Figure 3. Amaral-Meyer Network: Fractures or “extinctions” percolate up from random extinctions of nodes at the lowest level of the six-level network. Nodes go extinct whenever all links below them are removed. Consequence is defined as the number of extinctions following each random extinction occurring at the lowest level. Upper plot is the exceedence probability curve, and lower plot shows number of survivors versus time. Download and run the Catastrophes simulation [.jar] at http://www.chds.us/?media/openmedia&alt&id=2260. 17
Consider a 6-tiered ecological or “food network” consisting of niches, represented by nodes in Figure 3, and links, represented by lines connecting pairs of nodes. Nodes are colored black if they are occupied by a surviving species, and colored white, if unoccupied. Amaral and Meyer imagined a world in which species at each level occasionally and randomly mutate and fill an empty node or slot above, below, or on either side of themselves (at the same level). Mutations occur with small probability and tend to increase the population of occupied nodes, as long as they can link to at least one occupied node immediately below them. Linking establishes a food chain, supporting nodes above, but not below or at the same level. If a node is unable to establish a link, or if the link is broken because the lower-level node becomes extinct, the upper-level node also becomes extinct.

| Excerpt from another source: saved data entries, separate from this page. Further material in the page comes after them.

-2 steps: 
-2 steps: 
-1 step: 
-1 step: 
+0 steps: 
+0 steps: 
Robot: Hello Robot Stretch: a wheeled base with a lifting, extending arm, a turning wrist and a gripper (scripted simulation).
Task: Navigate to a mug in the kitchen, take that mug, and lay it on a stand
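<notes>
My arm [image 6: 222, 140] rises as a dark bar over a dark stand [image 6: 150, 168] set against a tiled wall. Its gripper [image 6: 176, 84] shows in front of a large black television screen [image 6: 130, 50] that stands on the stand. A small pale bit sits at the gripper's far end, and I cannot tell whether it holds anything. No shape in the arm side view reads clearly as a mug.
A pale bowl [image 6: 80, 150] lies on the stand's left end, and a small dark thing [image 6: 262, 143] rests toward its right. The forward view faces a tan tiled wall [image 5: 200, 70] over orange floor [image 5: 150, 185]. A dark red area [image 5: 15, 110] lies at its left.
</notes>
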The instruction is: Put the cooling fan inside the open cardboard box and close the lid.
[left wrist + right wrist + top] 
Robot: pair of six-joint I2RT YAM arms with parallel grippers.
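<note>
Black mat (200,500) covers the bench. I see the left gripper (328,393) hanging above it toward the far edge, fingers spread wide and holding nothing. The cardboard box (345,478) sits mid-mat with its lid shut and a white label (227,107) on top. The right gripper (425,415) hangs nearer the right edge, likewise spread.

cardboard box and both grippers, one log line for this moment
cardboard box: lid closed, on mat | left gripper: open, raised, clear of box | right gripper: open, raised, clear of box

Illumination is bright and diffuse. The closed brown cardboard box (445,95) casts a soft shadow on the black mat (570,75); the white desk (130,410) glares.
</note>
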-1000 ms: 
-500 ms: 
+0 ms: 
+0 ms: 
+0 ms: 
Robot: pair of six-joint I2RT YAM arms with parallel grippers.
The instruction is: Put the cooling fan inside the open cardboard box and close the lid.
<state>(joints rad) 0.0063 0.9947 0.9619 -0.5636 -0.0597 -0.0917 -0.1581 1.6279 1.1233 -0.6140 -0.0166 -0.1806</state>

A curious thing happens when a lower-level node randomly goes extinct and all of its links are removed. This small “accident” propagates to all of the nodes connected to the removed node. If all links are removed from a node in a level above the extinction, it too becomes extinct. The accident is propagated up to the next level by repeatedly removing links to higher-level nodes, etc. The Amaral-Meyer network simulates Perrow’s normal accidents.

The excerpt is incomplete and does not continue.